### Work order
This exercise calls for an exact copy of the data below.

==== The data ====

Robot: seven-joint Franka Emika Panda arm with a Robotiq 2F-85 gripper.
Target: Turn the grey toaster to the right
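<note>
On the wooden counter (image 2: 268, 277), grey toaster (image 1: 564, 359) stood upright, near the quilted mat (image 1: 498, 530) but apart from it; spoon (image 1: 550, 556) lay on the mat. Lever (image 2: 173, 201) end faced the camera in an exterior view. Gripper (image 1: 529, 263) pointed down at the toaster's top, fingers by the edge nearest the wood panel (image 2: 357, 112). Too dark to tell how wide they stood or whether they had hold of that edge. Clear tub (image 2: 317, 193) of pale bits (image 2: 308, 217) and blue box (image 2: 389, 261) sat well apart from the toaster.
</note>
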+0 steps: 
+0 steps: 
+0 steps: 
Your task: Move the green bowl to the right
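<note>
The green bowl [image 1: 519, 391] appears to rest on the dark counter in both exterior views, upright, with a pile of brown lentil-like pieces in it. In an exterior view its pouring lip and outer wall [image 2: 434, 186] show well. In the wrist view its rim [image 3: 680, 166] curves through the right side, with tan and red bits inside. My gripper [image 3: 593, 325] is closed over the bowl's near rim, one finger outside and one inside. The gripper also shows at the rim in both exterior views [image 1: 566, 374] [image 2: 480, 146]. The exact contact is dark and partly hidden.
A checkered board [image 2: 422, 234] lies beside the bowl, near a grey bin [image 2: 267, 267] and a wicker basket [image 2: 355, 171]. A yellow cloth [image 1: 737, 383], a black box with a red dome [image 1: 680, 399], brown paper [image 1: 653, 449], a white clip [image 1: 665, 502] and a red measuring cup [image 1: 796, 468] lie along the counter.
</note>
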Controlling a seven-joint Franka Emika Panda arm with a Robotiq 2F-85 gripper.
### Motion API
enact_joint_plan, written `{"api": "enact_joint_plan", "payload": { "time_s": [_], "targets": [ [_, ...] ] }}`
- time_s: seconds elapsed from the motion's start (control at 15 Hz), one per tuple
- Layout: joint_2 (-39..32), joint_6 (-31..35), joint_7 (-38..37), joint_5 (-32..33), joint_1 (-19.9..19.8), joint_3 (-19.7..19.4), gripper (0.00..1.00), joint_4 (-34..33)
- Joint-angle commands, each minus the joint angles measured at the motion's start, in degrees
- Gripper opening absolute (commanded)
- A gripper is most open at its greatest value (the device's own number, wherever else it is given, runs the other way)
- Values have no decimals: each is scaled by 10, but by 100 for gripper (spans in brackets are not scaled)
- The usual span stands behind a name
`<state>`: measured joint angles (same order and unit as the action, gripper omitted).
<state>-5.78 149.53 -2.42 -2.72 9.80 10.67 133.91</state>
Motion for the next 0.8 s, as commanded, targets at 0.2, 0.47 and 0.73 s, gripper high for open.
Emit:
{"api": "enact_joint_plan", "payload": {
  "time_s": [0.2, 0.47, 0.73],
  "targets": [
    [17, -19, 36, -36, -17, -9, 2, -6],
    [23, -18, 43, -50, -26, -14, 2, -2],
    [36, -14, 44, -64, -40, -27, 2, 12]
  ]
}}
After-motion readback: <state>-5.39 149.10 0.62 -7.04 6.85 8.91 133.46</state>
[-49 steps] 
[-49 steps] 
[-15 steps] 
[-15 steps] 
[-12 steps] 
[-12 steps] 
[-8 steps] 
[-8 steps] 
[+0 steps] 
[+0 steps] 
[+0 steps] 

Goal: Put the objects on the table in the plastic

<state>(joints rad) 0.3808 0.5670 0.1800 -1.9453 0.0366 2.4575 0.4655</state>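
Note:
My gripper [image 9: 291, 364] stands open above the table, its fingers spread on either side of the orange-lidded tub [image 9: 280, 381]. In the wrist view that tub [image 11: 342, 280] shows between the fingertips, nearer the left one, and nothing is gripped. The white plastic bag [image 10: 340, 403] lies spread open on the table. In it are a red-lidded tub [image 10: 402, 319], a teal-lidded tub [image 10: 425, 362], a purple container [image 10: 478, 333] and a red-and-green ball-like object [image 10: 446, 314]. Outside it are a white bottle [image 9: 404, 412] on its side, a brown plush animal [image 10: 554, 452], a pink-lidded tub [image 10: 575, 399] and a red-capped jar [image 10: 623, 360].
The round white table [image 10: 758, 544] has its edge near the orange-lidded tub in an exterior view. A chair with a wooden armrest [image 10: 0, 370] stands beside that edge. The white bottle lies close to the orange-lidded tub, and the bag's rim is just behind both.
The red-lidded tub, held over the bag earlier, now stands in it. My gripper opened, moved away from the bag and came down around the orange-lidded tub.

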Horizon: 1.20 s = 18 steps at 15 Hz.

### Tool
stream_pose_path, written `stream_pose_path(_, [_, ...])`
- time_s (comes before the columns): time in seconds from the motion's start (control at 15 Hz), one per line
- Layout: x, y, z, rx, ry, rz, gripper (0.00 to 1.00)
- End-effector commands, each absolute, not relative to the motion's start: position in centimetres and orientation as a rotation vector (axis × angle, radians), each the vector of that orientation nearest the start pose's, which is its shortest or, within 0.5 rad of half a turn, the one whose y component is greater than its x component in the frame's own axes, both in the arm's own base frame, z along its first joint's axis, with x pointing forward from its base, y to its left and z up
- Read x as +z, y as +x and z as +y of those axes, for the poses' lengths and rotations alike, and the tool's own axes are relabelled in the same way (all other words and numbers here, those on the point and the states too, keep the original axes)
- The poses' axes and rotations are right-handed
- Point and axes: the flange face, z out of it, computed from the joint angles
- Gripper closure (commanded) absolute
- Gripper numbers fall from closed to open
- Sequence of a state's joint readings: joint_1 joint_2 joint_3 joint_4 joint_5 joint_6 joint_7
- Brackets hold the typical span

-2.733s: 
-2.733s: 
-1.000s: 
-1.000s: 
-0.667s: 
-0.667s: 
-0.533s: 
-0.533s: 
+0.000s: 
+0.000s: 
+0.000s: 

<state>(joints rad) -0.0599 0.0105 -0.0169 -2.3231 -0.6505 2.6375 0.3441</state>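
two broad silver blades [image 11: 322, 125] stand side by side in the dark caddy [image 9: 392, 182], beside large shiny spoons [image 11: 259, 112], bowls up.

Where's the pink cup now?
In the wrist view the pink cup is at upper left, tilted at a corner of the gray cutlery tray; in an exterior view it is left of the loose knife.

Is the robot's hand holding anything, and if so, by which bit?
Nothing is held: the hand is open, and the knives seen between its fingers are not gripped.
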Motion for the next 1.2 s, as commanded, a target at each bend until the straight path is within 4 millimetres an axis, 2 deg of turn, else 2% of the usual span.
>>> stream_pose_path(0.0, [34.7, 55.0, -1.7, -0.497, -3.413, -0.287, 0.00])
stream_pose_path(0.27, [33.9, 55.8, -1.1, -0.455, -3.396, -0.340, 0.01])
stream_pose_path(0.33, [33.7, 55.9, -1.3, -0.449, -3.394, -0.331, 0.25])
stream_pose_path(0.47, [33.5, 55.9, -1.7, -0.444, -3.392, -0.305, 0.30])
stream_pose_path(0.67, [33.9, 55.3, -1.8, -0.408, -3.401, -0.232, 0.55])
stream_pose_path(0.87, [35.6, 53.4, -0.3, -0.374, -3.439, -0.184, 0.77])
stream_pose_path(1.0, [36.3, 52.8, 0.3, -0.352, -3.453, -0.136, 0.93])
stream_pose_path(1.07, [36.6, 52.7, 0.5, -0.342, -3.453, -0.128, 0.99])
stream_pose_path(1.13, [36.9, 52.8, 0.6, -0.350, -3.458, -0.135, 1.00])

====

### Written solution
Robot: seven-joint Franka Emika Panda arm with a Robotiq 2F-85 gripper.
Target: Turn the grey toaster to the right
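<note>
On the wooden counter (image 2: 268, 277), grey toaster (image 1: 564, 359) stood upright, near the quilted mat (image 1: 498, 530) but apart from it; spoon (image 1: 550, 556) lay on the mat. Lever (image 2: 173, 201) end faced the camera in an exterior view. Gripper (image 1: 529, 263) pointed down at the toaster's top, fingers by the edge nearest the wood panel (image 2: 357, 112). Too dark to tell how wide they stood or whether they had hold of that edge. Clear tub (image 2: 317, 193) of pale bits (image 2: 308, 217) and blue box (image 2: 389, 261) sat well apart from the toaster.
</note>
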+0 steps: 
+0 steps: 
+0 steps: 
Your task: Move the green bowl to the right
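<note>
The green bowl [image 1: 519, 391] appears to rest on the dark counter in both exterior views, upright, with a pile of brown lentil-like pieces in it. In an exterior view its pouring lip and outer wall [image 2: 434, 186] show well. In the wrist view its rim [image 3: 680, 166] curves through the right side, with tan and red bits inside. My gripper [image 3: 593, 325] is closed over the bowl's near rim, one finger outside and one inside. The gripper also shows at the rim in both exterior views [image 1: 566, 374] [image 2: 480, 146]. The exact contact is dark and partly hidden.
A checkered board [image 2: 422, 234] lies beside the bowl, near a grey bin [image 2: 267, 267] and a wicker basket [image 2: 355, 171]. A yellow cloth [image 1: 737, 383], a black box with a red dome [image 1: 680, 399], brown paper [image 1: 653, 449], a white clip [image 1: 665, 502] and a red measuring cup [image 1: 796, 468] lie along the counter.
</note>
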Controlling a seven-joint Franka Emika Panda arm with a Robotiq 2F-85 gripper.
### Motion API
enact_joint_plan, written `{"api": "enact_joint_plan", "payload": { "time_s": [_], "targets": [ [_, ...] ] }}`
- time_s: seconds elapsed from the motion's start (control at 15 Hz), one per tuple
- Layout: joint_2 (-39..32), joint_6 (-31..35), joint_7 (-38..37), joint_5 (-32..33), joint_1 (-19.9..19.8), joint_3 (-19.7..19.4), gripper (0.00..1.00), joint_4 (-34..33)
- Joint-angle commands, each minus the joint angles measured at the motion's start, in degrees
- Gripper opening absolute (commanded)
- A gripper is most open at its greatest value (the device's own number, wherever else it is given, runs the other way)
- Values have no decimals: each is scaled by 10, but by 100 for gripper (spans in brackets are not scaled)
- The usual span stands behind a name
`<state>`: measured joint angles (same order and unit as the action, gripper omitted).
<state>-5.78 149.53 -2.42 -2.72 9.80 10.67 133.91</state>
Motion for the next 0.8 s, as commanded, targets at 0.2, 0.47 and 0.73 s, gripper high for open.
Emit:
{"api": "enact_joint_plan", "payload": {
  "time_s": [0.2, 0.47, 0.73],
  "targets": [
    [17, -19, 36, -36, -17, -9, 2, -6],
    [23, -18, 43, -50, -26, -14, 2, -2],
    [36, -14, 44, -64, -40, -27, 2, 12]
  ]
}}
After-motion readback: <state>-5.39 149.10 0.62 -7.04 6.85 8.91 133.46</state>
[-49 steps] 
[-49 steps] 
[-15 steps] 
[-15 steps] 
[-12 steps] 
[-12 steps] 
[-8 steps] 
[-8 steps] 
[+0 steps] 
[+0 steps] 
[+0 steps] 

Goal: Put the objects on the table in the plastic

<state>(joints rad) 0.3808 0.5670 0.1800 -1.9453 0.0366 2.4575 0.4655</state>
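Note:
My gripper [image 9: 291, 364] stands open above the table, its fingers spread on either side of the orange-lidded tub [image 9: 280, 381]. In the wrist view that tub [image 11: 342, 280] shows between the fingertips, nearer the left one, and nothing is gripped. The white plastic bag [image 10: 340, 403] lies spread open on the table. In it are a red-lidded tub [image 10: 402, 319], a teal-lidded tub [image 10: 425, 362], a purple container [image 10: 478, 333] and a red-and-green ball-like object [image 10: 446, 314]. Outside it are a white bottle [image 9: 404, 412] on its side, a brown plush animal [image 10: 554, 452], a pink-lidded tub [image 10: 575, 399] and a red-capped jar [image 10: 623, 360].
The round white table [image 10: 758, 544] has its edge near the orange-lidded tub in an exterior view. A chair with a wooden armrest [image 10: 0, 370] stands beside that edge. The white bottle lies close to the orange-lidded tub, and the bag's rim is just behind both.
The red-lidded tub, held over the bag earlier, now stands in it. My gripper opened, moved away from the bag and came down around the orange-lidded tub.
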
Horizon: 1.20 s = 18 steps at 15 Hz.

### Tool
stream_pose_path, written `stream_pose_path(_, [_, ...])`
- time_s (comes before the columns): time in seconds from the motion's start (control at 15 Hz), one per line
- Layout: x, y, z, rx, ry, rz, gripper (0.00 to 1.00)
- End-effector commands, each absolute, not relative to the motion's start: position in centimetres and orientation as a rotation vector (axis × angle, radians), each the vector of that orientation nearest the start pose's, which is its shortest or, within 0.5 rad of half a turn, the one whose y component is greater than its x component in the frame's own axes, both in the arm's own base frame, z along its first joint's axis, with x pointing forward from its base, y to its left and z up
- Read x as +z, y as +x and z as +y of those axes, for the poses' lengths and rotations alike, and the tool's own axes are relabelled in the same way (all other words and numbers here, those on the point and the states too, keep the original axes)
- The poses' axes and rotations are right-handed
- Point and axes: the flange face, z out of it, computed from the joint angles
- Gripper closure (commanded) absolute
- Gripper numbers fall from closed to open
- Sequence of a state's joint readings: joint_1 joint_2 joint_3 joint_4 joint_5 joint_6 joint_7
- Brackets hold the typical span

-2.733s: 
-2.733s: 
-1.000s: 
-1.000s: 
-0.667s: 
-0.667s: 
-0.533s: 
-0.533s: 
+0.000s: 
+0.000s: 
+0.000s: 

<state>(joints rad) -0.0599 0.0105 -0.0169 -2.3231 -0.6505 2.6375 0.3441</state>
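two broad silver blades [image 11: 322, 125] stand side by side in the dark caddy [image 9: 392, 182], beside large shiny spoons [image 11: 259, 112], bowls up.

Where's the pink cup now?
In the wrist view the pink cup is at upper left, tilted at a corner of the gray cutlery tray; in an exterior view it is left of the loose knife.

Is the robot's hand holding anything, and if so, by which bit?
Nothing is held: the hand is open, and the knives seen between its fingers are not gripped.
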Motion for the next 1.2 s, as commanded, a target at each bend until the straight path is within 4 millimetres an axis, 2 deg of turn, else 2% of the usual span.
>>> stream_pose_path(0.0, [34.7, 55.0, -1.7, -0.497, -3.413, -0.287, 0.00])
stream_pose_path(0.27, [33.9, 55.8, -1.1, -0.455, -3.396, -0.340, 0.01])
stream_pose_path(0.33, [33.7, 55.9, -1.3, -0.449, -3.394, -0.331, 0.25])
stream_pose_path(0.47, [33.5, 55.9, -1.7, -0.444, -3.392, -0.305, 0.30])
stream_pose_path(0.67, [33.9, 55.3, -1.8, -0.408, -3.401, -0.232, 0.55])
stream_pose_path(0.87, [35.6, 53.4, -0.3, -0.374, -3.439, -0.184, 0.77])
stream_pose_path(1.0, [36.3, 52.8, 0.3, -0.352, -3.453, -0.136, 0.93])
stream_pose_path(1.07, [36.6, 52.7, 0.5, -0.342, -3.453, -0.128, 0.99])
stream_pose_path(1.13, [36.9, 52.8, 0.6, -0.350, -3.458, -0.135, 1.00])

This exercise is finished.